The Rules do not prohibit retroactive termination of coverage due to failure to pay premiums or prospective termination of coverage.

Patient Protections

Under the Healthcare Reform Law, group health plans must provide certain protections related to an individual's choice of healthcare provider and access to emergency services. Grandfathered plans are not subject to this requirement.

Choice of Primary Care Provider

The Rules clarify two patient protections with respect to a participant's right to choose a primary care provider:

  • Primary Care Provider or Pediatrician. If the group health plan requires the designation of a primary care provider, the participant must be permitted to designate any participating primary care provider accepting new patients. With respect to a child, the participant may designate any participating physician who specializes in pediatrics as the child's primary care provider.

  • OB/GYN. A group health plan may not require authorization or referral for obstetrical or gynecological care. A participant may receive such services from any participating OB/GYN specialist.

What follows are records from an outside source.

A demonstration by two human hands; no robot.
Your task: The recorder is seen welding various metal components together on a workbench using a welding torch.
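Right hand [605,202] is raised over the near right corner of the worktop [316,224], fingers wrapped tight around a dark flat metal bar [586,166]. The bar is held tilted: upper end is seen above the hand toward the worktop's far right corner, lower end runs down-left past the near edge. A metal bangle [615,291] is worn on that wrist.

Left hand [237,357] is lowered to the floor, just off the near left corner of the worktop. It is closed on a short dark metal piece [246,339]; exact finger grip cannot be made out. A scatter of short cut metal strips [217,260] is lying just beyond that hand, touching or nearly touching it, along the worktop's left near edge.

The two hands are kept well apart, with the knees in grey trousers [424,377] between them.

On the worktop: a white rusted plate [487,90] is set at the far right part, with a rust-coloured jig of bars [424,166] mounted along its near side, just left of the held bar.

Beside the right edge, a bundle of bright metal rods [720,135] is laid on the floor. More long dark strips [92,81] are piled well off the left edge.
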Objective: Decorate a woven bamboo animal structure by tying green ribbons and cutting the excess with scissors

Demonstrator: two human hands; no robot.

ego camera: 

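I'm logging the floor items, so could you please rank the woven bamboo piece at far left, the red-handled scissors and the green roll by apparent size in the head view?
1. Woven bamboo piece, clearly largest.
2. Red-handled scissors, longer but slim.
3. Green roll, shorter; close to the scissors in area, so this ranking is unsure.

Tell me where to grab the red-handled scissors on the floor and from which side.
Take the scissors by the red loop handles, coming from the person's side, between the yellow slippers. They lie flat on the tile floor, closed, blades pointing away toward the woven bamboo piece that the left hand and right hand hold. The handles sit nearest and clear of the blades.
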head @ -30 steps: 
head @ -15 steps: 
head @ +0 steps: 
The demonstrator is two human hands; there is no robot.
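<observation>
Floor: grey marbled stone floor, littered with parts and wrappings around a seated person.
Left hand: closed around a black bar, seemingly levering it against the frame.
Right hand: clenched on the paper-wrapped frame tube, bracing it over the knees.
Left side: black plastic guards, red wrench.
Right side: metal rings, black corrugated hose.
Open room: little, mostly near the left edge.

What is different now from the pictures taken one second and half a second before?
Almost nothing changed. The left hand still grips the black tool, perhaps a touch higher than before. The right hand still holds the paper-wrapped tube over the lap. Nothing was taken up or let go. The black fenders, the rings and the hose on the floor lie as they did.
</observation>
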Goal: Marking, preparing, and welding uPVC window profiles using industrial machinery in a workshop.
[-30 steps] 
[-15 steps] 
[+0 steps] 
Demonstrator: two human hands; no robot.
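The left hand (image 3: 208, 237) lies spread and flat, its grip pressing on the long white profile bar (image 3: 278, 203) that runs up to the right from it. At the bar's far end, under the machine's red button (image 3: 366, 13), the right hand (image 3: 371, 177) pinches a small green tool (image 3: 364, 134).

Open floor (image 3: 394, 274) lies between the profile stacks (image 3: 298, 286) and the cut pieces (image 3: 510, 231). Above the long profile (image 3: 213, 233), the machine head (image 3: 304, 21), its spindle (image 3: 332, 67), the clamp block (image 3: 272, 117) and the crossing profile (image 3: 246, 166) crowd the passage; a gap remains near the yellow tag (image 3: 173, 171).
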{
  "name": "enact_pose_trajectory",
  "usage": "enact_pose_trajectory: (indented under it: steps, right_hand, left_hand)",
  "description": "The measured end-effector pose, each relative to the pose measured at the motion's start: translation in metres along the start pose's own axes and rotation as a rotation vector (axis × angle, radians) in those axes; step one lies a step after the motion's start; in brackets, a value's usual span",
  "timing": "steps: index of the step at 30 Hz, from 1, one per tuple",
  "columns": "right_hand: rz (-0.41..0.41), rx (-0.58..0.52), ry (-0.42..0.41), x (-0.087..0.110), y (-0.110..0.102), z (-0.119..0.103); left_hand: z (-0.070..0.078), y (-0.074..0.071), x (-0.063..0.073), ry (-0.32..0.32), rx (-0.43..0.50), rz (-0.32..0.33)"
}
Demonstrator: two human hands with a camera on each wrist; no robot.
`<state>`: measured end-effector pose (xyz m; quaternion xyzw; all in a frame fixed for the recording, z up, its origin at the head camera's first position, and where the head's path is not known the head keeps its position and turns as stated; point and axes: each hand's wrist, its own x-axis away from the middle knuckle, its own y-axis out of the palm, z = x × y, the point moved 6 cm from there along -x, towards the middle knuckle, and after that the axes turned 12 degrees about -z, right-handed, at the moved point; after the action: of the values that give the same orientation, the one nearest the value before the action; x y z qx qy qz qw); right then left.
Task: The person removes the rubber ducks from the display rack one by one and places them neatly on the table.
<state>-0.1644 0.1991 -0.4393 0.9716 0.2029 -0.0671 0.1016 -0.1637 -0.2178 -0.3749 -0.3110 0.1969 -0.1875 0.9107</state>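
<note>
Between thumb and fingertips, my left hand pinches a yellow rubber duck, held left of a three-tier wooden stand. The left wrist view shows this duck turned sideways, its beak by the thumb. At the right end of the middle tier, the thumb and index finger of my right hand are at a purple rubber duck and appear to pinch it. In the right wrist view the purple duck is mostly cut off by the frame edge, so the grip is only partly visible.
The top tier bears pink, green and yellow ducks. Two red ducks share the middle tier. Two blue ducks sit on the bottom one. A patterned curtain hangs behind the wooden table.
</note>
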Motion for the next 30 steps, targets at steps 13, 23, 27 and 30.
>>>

Notice Requirement. The Rules require group health plans to provide notice to participants of the right to (1) choose a primary care provider or a pediatrician when a plan requires designation of a primary care physician, and (2) obtain obstetrical or gynecological care without prior authorization. The notice must be provided with the summary plan description or other similar description of benefits under the plan no later than the first day of the first plan year beginning or after September 23, 2010. The DOL model language satisfying the notice requirement is available on its website at http://www.dol.gov/ebsa/patientprotectionmodelnotice.doc.

If proper notice is provided and the participant fails to designate a provider, the plan may designate a provider until one has been designated by the participant.

Emergency Services

The Rules also outline new mandates with respect to coverage for emergency services and cost-sharing for out-of-network emergency services. If a group health plan provides coverage for emergency services, it may not require prior authorization for emergency care or require higher cost-sharing amounts for out-of-network services. While co-pays or coinsurance must be the same for in-network and out-of-network emergency services, the Rules do permit out-of-network providers to bill participants for the balance of the out-of-network provider rate over the amount the plan pays. This "balance bill" provision only applies, however, if the plan pays an amount equal to the greatest of the three following amounts:

  • The median of all negotiated rates with network providers for the emergency services furnished, excluding amounts attributable to participant cost-sharing

  • The amount the plan pays for out-of-network benefits (the usual, customary, and reasonable amount, or UCR) less the in-network co-pay or coinsurance that the participant would be responsible for if the emergency services had been provided in-network

  • The amount that would be paid under Medicare for the emergency services, excluding any in-network co-pay or coinsurance imposed with respect to the participant

The Rules walk through several examples of the emergency services coverage requirement and calculation of the amounts above.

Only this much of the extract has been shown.